Similarly to $\sin x$ we can compute the derivative of $\cos x$ to be $$\frac{d}{dx} \left(\cos x \right)= – \sin x.$$

We can again use the definition and the cosine angle addition formula ($\cos(x+y) = \cos x \cos y – \sin x \sin y$) to get $$\begin{eqnarray} \frac{d}{dx} \cos x & = & \lim_{h\to 0} \frac{\cos(x+h)-\cos x}{h} \\ &= & \lim_{h\to 0} \frac{\cos x \cos h \, – \,\sin x \sin h\, – \,\cos x}{h}\\ &= & \lim_{h\to 0} \cos x \frac{\cos h -1}{h}\, -\, \sin x \frac{\sin h}{h} \\ & =& -\sin x.  \end{eqnarray}$$ The final step comes from the special trig limits we also used to find $\frac{d}{dx} \sin x$.

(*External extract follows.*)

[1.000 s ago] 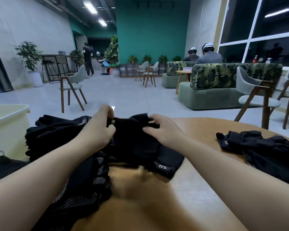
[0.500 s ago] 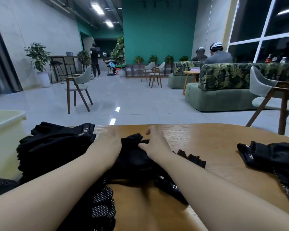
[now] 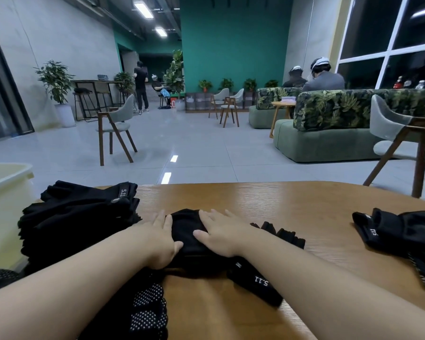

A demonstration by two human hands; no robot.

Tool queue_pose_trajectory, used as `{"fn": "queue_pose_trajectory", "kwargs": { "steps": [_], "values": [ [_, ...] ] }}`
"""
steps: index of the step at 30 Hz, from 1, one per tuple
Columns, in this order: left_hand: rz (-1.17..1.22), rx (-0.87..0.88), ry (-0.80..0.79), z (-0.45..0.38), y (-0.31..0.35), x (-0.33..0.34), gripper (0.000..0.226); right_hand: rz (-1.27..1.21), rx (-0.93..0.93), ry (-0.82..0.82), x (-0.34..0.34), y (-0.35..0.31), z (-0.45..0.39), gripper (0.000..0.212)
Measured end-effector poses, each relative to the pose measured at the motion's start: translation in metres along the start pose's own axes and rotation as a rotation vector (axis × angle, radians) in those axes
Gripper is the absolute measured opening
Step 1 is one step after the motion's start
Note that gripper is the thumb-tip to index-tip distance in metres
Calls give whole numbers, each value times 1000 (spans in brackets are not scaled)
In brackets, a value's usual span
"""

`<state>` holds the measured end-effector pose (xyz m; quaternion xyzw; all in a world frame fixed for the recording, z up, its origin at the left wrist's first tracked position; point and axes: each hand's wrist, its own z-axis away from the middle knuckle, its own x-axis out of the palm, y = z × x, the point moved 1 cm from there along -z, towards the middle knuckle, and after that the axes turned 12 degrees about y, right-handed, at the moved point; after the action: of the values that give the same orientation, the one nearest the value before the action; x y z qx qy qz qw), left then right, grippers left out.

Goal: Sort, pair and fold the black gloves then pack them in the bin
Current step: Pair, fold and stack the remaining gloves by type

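wooden tabletop (image 3: 292,207): rounded far edge, warm brown grain, carries all glove items listed below.

folded glove pair (image 3: 187,231): black, lying at the middle of the tabletop near its front, under both hands. a cuff with white "5.11" lettering (image 3: 260,282) sticks out toward the viewer beside the right forearm; short black finger ends (image 3: 280,233) fan out to the right of the right hand.

left hand (image 3: 160,238): flat, fingers straight and together, palm down, pressing on the left part of the folded glove pair; thumb lies along its near edge.

right hand (image 3: 221,233): flat, fingers straight and slightly spread, palm down on the right part of the same pair; thumb points left toward the left hand. the two hands are just beside each other, not touching.

glove stack (image 3: 76,217): black, piled at the left of the tabletop, touching the left wrist area; a labelled strap (image 3: 123,192) rests on top.

dotted glove (image 3: 147,307): black with white grip dots, at the front edge below the left forearm.

loose gloves (image 3: 398,234): black heap at the right edge of the tabletop, well apart from the hands, one cuff lettered.

bin (image 3: 5,192): pale yellow plastic, at the far left beside the glove stack; its inside cannot be seen.

background: grey tiled floor, wooden chairs, green leaf-print sofa (image 3: 341,123), potted plants, teal wall, seated and standing people.
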<state>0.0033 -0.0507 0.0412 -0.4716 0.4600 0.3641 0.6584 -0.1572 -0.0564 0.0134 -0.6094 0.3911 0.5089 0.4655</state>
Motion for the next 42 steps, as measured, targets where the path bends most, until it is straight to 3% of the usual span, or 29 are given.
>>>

Let’s look at an example using the derivative of $\cos x$…

Example

Let $g(t) =\sin t \cos t$, what is $g'(t)$?

Solution

We can start by noticing that $g(t)$ is a product, meaning we need to use the product rule to take the derivative. Doing this we get $$\begin{eqnarray}g'(t) & = & \frac{d}{dt} \left( \sin t  \right) \cos t + \sin t \cdot \frac{d}{dt} \left(\cos t \right)\\ & =& \cos^2 t – \sin^2 t.\end{eqnarray}$$

Derivative of tan x

Now let’s check out the derivative of $\tan x$. For this one we can rewrite $\tan x = \frac{\sin x}{\cos x}$ and use the quotient rule (and the derivatives of sin x and cos x) to get that $$\frac{d}{dx} \tan x = \frac{1}{\cos^2 x} = \sec^2 x.$$

Let’s check it out!

$$\begin{eqnarray}\frac{d}{dx}\left( \tan x \right) & =& \frac{d}{dx} \left(\frac{\sin x}{\cos x} \right)\\ & =& \frac{\cos x \cdot \frac{d}{dx}(\sin x) – \sin x \cdot \frac{d}{dx}(\cos x)}{\cos^2 x}\\ &=& \frac{\cos^2 x -(- \sin^2 x)}{\cos^2 x} \\ & =& \frac{\cos^2 x + \sin^2 x}{\cos^2 x} \\ &=& \frac{1}{\cos^2 x } = \sec^2 x.\end{eqnarray}$$

Let’s check out a few examples involving $\tan x$.

Example

Let $f(x) = \sqrt{x+1} \tan x$, what is $f'(x)$?

Solution

Notice that $f(x)$ is a product, so we can start by applying the product rule.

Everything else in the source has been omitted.